Modernism

“The Lost Generation” in Literature

Lost Generation

The creative experiment begun by the Parisian expatriates, the modernists of the pre-war generation of Gertrude Stein and Sherwood Anderson, was continued by the young novelists and poets who came to American literature in the 1920s and brought it worldwide fame. Their names throughout the twentieth century were firmly associated in the minds of foreign readers with the idea of U.S. literature as a whole. They were Ernest Hemingway, William Faulkner, Francis Scott Fitzgerald, John Dos Passos, Thornton Wilder, and others, mostly modernist writers.

At the same time, modernism in the American turn differs from European modernism in its more obvious involvement in the social and political events of the era: the shocking war experience of most authors could not be silenced or circumvented; it required artistic embodiment. This invariably misled Soviet researchers, who declared these writers to be “critical realists. American criticism labeled them the “lost generation.

The very definition of the “lost generation” was casually dropped by Stein in a conversation with her chauffeur. She said: “All of you are the lost generation, all the young people who have been to war. You have no respect for anything. All of you will go to sleep. This saying was accidentally heard by E. Hemingway and used by him. He made “All of you are a lost generation” one of the two epigraphs to his first novel, And the Sun Rises (Fiesta, 1926). Over time, this definition, precise and succinct, acquired the status of a literary term.

What are the origins of the “lostness” of an entire generation? The First World War was a trial for all mankind. One can imagine what it became for the boys, full of optimism, hope, and patriotic illusions. In addition to the fact that they directly fell into the “meat grinder”, as they called this war, their biography began immediately with a climax, with the maximum overstrain of mental and physical strength, with the hardest test, for which they were completely unprepared. Of course, it was a breaking point. The war forever knocked them out of their usual patterns, defined the structure of their world outlook – acutely tragic. The beginning of the poem Ash Wednesday (1930) by the expatriate Thomas Stearns Eliot (1888-1965) is a vivid illustration of this.

Other program poems of the “lost generation” – T. Eliot’s poems “Barren Land” (1922) and “Hollow Men” (1925) are characterized by the same sense of desolation and hopelessness and the same stylistic virtuosity.

However, Gertrude Stein, who claimed that the “lost” had no respect for “anything,” proved too categorical in her judgments. Not only did their age-long experience of suffering, death and overcoming make this generation very resistant (none of the writing brethren “drank,” as they had predicted), but also taught them to unmistakably distinguish and honor the lasting values of life: communion with nature, love of women, male friendship and creativity.

The writers of the “lost generation” never formed any literary group or had no single theoretical platform, but their common fates and experiences shaped their similar attitudes: disillusionment with social ideals, search for enduring values, stoic individualism. These factors, along with a shared dramatically tragic worldview, determine the presence of a number of common features in the prose of the “lost”, evident despite the variety of individual artistic handwriting of the authors.

Commonality is manifested in everything from the subject matter to the form of their works.

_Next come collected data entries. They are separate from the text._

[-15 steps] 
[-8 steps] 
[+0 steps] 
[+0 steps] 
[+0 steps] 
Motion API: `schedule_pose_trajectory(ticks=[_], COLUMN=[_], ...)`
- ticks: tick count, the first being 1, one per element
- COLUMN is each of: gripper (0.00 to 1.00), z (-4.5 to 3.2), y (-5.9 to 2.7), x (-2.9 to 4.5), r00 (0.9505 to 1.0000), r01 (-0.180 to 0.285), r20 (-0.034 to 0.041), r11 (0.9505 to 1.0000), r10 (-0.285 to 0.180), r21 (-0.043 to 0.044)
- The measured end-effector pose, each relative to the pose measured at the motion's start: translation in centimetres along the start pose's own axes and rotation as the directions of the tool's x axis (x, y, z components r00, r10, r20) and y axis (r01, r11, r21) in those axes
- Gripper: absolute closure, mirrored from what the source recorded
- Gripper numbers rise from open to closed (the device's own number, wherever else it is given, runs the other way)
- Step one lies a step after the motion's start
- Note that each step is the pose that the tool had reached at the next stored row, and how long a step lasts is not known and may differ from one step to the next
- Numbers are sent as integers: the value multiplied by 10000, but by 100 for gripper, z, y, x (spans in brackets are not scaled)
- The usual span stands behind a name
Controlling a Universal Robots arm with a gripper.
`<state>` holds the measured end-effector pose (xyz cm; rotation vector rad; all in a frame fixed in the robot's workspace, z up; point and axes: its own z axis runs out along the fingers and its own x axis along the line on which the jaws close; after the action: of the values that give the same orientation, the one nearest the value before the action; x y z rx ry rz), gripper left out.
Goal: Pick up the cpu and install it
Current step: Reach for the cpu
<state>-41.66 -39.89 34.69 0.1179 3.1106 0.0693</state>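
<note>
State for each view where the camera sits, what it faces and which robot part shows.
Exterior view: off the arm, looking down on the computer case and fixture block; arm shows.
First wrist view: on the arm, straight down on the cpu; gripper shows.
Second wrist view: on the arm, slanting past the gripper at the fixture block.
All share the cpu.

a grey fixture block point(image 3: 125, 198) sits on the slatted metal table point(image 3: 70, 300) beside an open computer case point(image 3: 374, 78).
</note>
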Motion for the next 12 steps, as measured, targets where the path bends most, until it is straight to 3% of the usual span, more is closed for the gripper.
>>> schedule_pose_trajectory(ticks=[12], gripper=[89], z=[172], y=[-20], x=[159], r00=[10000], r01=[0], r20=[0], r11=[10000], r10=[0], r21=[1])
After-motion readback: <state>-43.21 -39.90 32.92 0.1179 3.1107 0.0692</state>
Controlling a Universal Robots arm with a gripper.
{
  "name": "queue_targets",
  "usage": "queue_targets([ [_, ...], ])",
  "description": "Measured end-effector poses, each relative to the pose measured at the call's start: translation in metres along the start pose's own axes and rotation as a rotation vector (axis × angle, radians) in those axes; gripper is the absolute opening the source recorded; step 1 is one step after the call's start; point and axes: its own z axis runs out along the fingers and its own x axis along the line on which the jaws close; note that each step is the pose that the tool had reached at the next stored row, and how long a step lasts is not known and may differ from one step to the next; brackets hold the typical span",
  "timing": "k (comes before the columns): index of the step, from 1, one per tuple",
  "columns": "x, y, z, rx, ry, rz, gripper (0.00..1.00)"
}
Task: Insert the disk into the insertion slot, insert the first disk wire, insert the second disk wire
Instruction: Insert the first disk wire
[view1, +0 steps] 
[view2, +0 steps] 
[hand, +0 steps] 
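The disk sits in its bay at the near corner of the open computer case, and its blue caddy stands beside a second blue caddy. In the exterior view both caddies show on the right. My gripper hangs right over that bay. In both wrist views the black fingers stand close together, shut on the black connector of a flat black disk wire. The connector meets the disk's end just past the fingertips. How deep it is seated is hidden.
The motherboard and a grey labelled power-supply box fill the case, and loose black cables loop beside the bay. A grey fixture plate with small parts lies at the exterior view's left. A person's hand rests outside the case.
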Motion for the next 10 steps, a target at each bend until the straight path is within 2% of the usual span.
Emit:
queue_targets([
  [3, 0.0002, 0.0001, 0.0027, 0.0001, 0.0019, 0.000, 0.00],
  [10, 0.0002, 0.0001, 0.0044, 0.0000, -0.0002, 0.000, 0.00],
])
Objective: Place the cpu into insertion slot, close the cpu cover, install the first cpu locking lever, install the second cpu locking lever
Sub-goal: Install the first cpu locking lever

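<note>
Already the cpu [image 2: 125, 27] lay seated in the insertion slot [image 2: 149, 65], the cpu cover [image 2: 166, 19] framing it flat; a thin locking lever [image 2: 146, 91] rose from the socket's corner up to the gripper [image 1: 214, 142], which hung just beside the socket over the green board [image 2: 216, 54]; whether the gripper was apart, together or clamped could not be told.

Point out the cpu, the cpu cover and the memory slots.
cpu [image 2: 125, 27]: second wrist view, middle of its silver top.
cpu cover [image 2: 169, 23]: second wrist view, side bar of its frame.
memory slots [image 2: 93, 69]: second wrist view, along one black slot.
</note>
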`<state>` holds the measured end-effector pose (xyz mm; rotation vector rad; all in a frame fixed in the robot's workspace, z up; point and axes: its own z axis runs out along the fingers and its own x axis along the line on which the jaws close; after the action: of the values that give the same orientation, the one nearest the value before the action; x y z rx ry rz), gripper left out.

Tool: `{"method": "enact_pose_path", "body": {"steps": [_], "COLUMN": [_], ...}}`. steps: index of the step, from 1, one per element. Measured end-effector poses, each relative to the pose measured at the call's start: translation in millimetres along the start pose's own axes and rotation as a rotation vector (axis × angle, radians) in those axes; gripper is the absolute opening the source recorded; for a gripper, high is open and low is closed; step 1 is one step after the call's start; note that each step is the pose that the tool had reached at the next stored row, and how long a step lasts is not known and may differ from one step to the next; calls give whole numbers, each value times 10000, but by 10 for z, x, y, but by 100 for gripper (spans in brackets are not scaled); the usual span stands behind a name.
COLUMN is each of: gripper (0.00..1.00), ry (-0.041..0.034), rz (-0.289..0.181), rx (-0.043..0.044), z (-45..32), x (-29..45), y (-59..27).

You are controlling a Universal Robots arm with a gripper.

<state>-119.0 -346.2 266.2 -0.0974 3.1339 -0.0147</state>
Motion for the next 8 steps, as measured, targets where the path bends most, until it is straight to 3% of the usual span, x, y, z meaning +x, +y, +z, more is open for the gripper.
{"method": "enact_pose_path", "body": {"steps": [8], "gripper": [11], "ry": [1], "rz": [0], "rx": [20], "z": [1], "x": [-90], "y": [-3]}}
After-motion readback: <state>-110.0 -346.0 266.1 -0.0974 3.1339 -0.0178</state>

The main themes of writers of this generation – the war, the front-line everyday life (“Farewell to Arms” (1929) Hemingway, “Three Soldiers” (1921) Dos Passos, a collection of stories “These thirteen” (1926) Faulkner, etc.), and the postwar reality. ) and postwar reality-the “Jazz Age” (Hemingway’s And the Sun Rises (1926), Faulkner’s Soldier’s Reward (1926) and Mosquitoes (1927), the novels The Beautiful but Doomed (1922) and The Great Gatsby (1925), the short story collections The Jazz Age Stories (1922) and All the Sad Young Men (1926) by Scott Fitzgerald).

The two themes in the work of the “lost” are interrelated, and the connection is causal. The “war” works show the origins of the lost generation: the frontline episodes are presented by all authors harshly and unvarnished – contrary to the tendency to romanticize the First World War in official literature. The works on “peace after the war” show the aftermath – the convulsive merriment of the “jazz age”, which reminds us of dancing on the edge of a precipice or feasting during the plague. It is a world of war-torn fates and fractured human relationships.